Published by marco on

If you caught President Bush’s press conference last night, you might have been amazed to discover that not only is the notion of a Missile Defense Shield still alive, apparently his faith in its abilities are strengthened. An article from Discover Magazine called Shield of Dreams (only available in print for now, should be on the website in a month or so), provides a “A critical look at the science and technology required to build an antiballistic system that would make the United States invulnerable to a missile attack”.

This look explains what the proposed plan entails and describes where we stand in acheiving the technology to implement it and how well it addresses current and future perceived threats. (emphasis added)

<q>As desirable as even a limited shield might be in an uncertain world, physicists and independent defense anaylysts who have carefully studied the problem of missile defense argue that the President’s plan is deeply flawed, more a product of whishful thinking than sound scientific analysis. ‘The proponents of missile defense are for the most part totally non-technical.

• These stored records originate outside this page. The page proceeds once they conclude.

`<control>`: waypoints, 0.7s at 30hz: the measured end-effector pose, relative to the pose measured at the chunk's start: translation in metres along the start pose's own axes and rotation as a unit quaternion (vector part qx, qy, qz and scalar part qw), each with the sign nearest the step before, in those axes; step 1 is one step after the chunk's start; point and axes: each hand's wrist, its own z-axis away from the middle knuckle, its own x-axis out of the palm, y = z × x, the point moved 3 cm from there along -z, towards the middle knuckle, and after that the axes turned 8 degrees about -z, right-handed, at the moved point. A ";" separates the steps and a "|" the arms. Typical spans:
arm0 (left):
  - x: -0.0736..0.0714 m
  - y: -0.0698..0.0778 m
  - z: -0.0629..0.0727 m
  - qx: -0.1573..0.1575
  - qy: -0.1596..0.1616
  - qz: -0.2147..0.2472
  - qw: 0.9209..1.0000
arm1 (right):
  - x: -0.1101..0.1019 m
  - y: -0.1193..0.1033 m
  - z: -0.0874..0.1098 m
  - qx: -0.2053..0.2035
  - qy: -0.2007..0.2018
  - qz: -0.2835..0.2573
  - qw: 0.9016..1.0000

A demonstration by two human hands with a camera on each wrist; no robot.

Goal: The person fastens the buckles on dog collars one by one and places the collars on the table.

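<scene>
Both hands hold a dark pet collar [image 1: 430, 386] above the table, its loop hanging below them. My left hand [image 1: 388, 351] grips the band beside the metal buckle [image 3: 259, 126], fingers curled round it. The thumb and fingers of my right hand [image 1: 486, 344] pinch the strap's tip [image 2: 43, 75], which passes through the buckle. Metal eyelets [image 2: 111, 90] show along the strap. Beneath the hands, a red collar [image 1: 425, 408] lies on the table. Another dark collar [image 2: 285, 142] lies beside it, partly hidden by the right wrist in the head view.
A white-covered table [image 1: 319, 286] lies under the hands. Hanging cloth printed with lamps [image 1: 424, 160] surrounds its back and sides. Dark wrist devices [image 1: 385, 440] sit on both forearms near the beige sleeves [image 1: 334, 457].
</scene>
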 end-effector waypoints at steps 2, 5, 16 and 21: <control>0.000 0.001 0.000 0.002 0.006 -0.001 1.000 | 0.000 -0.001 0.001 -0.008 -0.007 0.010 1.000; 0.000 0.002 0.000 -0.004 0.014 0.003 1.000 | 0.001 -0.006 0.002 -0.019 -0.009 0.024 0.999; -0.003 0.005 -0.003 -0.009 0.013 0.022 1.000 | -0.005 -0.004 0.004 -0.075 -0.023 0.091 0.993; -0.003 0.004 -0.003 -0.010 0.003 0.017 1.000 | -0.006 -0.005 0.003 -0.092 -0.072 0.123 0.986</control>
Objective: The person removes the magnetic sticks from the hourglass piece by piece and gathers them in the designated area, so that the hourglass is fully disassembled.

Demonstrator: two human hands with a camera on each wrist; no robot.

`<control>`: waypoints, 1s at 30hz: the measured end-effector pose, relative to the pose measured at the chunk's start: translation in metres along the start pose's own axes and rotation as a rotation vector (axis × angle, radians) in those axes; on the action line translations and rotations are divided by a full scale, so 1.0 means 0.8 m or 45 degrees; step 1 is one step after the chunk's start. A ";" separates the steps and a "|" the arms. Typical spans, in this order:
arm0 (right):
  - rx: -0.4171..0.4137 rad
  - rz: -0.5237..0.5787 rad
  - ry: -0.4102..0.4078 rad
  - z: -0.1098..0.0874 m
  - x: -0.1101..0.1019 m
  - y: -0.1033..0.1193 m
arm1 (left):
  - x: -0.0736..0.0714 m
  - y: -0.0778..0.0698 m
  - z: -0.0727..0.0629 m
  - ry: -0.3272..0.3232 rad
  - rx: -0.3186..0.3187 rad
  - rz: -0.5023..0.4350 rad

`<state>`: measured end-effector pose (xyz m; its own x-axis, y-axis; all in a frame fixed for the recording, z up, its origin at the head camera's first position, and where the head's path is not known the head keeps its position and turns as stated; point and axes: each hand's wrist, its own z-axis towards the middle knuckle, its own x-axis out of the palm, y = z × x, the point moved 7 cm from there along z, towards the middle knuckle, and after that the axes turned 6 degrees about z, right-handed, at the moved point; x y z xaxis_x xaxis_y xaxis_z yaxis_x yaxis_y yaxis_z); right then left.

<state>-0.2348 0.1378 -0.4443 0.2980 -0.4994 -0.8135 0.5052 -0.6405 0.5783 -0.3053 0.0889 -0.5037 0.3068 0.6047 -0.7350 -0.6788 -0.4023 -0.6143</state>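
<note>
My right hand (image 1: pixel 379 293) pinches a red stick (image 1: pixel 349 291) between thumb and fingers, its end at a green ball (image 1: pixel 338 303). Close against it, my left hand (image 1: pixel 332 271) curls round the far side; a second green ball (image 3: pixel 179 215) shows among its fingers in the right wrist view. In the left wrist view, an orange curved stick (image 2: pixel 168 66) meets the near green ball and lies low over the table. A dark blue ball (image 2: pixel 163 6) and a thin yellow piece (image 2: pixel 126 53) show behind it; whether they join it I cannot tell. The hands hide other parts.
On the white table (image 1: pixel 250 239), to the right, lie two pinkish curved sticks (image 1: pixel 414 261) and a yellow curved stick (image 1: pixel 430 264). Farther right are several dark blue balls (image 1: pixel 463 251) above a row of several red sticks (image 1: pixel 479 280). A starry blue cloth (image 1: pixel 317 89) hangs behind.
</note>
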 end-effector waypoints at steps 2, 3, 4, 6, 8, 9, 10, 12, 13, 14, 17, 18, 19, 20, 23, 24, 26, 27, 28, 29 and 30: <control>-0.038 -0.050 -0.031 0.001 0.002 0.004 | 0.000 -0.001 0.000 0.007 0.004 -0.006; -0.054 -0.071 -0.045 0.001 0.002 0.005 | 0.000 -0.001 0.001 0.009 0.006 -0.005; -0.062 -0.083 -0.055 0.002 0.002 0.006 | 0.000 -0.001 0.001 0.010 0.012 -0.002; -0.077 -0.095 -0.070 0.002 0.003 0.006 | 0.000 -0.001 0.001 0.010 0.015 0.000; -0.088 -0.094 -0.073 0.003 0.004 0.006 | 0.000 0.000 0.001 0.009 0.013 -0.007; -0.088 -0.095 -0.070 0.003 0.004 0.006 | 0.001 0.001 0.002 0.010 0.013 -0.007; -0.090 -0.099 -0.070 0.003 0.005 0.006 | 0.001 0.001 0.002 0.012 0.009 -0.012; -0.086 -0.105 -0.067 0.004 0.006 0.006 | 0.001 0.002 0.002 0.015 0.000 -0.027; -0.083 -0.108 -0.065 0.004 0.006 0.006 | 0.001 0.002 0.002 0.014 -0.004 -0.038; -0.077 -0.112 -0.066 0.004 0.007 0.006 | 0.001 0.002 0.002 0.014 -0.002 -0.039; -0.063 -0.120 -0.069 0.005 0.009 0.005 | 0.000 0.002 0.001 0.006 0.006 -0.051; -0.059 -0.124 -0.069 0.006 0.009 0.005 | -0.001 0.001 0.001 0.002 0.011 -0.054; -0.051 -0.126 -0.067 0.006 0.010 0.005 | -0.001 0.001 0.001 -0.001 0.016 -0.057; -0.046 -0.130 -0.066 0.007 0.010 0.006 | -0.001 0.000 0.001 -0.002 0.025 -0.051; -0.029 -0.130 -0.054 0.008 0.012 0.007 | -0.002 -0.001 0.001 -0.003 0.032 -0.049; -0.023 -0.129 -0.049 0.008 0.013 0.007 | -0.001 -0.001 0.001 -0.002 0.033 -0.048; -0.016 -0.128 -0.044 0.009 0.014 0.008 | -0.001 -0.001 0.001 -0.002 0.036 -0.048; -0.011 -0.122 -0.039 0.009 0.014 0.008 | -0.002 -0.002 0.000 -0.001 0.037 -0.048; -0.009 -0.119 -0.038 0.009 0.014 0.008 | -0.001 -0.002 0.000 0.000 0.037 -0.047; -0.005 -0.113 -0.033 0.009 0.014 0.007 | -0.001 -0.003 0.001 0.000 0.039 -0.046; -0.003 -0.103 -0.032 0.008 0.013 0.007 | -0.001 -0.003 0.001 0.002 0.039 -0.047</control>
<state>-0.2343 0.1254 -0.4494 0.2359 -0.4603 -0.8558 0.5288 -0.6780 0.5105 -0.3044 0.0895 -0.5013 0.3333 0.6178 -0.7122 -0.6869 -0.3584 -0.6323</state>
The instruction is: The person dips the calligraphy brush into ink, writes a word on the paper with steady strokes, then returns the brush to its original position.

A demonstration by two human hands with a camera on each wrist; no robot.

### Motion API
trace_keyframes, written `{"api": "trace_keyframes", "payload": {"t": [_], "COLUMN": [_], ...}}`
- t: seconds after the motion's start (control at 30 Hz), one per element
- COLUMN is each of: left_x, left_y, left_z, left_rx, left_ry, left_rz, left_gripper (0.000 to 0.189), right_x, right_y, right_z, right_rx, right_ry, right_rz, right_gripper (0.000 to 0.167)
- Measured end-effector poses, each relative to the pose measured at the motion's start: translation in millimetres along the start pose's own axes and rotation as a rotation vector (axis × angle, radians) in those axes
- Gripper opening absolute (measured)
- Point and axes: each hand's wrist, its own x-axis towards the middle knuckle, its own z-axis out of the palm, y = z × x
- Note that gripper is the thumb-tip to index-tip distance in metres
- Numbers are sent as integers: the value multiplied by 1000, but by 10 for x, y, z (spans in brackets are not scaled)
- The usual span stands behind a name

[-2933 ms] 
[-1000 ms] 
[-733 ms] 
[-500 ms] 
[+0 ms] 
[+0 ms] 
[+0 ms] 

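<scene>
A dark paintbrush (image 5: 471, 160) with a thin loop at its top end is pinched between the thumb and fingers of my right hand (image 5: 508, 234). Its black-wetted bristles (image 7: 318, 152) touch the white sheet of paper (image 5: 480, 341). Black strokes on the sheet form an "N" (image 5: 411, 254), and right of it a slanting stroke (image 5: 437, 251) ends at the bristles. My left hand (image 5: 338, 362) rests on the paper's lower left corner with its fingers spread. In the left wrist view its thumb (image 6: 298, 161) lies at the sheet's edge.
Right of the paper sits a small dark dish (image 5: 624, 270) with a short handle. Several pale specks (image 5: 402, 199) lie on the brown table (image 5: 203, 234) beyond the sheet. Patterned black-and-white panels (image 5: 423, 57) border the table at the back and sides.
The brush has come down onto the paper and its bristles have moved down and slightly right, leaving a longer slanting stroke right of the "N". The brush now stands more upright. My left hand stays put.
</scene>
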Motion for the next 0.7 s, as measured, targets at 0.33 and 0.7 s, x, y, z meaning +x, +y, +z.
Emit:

Or they are defense contractors.’</q>

Implementing the proposed system would involve interceptor missiles that “would have to be much faster than any missile in existence…” and would require incredibly fast reaction time, “…[s]o the decision to fire has got to be computerized…”, effectively taking control of such a system out of human hands. On top of that, the DOD has consistently failed tests involving ‘missile interception’, and cheated outright using a homing beacon on several of them. Even with a homing beacon, unlikely to be used by foreign missiles (that’s sarcasm), the interceptors failed more than 50% of the time.

And what if the enemy chooses to attack in an easier way?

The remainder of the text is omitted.